Hertz will stop buying EVs from Polestar, too


Hertz continues to backtrack on its commitment to purchase more electric vehicles for its rental car fleet, as the Financial Times reports that the company has paused plans to acquire more EVs from Swedish automaker Polestar.

But a little more than a year later, Hertz had a change of heart, mostly because its acquired EVs had lost most of their value. Price cuts (mostly from Tesla), higher depreciation than expected, and spiraling repair costs have made EVs a bad business deal for Hertz. In total, the company said it expected to lose over $245 million on the agreements.

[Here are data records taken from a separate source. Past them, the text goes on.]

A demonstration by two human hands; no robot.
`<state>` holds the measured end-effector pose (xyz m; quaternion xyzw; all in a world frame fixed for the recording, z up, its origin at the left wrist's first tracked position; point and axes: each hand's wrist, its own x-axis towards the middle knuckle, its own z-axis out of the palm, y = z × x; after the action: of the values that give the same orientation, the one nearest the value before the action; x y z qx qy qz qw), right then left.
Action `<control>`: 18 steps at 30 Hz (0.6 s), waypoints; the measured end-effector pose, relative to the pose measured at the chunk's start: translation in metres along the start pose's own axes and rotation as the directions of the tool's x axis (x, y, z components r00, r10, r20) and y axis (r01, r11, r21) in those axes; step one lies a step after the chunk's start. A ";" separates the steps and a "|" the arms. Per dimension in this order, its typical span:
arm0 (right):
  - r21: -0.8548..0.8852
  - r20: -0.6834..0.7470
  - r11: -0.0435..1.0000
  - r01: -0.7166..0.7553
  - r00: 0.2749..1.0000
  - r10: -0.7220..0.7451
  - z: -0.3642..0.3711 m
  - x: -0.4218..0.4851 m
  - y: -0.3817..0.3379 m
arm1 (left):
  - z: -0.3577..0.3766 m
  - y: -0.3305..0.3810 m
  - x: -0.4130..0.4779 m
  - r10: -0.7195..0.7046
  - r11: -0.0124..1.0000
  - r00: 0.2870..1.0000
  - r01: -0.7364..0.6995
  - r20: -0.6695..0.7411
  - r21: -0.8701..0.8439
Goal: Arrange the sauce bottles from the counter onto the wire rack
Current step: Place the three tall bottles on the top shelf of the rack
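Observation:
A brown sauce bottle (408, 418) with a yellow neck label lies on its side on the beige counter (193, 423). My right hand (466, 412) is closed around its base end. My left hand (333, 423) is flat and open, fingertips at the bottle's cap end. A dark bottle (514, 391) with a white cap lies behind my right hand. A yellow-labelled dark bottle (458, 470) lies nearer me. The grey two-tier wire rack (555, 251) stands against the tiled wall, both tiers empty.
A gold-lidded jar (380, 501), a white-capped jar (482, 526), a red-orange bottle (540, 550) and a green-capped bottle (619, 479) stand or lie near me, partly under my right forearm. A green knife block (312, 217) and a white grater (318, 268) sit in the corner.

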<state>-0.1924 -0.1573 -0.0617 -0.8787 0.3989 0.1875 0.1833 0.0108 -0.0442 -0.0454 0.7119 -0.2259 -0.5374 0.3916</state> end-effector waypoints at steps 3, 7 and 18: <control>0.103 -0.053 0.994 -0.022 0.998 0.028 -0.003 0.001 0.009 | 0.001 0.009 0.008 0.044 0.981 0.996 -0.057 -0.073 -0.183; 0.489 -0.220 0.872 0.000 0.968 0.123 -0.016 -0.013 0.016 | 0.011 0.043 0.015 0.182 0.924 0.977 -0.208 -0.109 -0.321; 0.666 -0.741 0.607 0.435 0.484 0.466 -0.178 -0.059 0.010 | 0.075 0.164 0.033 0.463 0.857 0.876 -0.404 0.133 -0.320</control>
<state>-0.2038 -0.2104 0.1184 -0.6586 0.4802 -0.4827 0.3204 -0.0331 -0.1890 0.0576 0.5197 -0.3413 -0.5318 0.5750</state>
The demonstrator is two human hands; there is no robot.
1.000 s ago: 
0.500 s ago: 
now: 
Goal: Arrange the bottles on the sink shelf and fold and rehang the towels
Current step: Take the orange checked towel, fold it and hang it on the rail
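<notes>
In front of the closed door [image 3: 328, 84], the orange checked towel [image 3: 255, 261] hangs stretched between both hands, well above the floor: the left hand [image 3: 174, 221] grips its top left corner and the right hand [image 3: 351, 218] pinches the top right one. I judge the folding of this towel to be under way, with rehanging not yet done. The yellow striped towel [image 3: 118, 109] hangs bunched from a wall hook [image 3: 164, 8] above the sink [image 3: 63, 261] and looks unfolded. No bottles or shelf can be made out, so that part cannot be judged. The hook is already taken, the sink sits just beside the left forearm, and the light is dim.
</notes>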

Hertz had a change of heart

It’s a disappointing turn for Hertz, which had previously set a target for 25 percent of its fleet to be electric by the end of 2024. Last month, Hertz said it would sell 20,000 Teslas, or roughly one-third of its electric fleet. And now its deal with Polestar has been put on pause.

Polestar CEO Thomas Ingenlath told Financial Times that he was contacted by Hertz CEO Stephen Scherr last fall about the pause. Between 2022-2023, the Swedish company had sold around 13,000 vehicles, according to Ingenlath.

Hertz also operates an “at risk” model, in which it owns the vehicles it purchases outright, as opposed to the “buyback” model used by some rental companies in which the manufacturer agrees to reacquire the vehicle at a set price.

Ingenlath told FT that Polestar agreed to waive the requirement to buy all 65,000 vehicles as long as Hertz agreed not to sell off its current stock of EVs too quickly or cheaply. Indeed, while Hertz’s used car sales portal is brimming with Tesla Model 3s for around $20,000, there are no Polestars currently listed.

To be sure, EV sales are still booming. Over 1 million plug-in vehicles were sold in the US in 2023, which is a new record. And the total share of the vehicle market is just under 8 percent, up from 6 percent in 2022, according to Kelley Blue Book. Still, a number of manufacturers have gotten over their skis on EV investments, and demand is a little softer than it was several years ago. That’s why you’re seeing a number of companies pause or pull back on some of their commitments — like Hertz.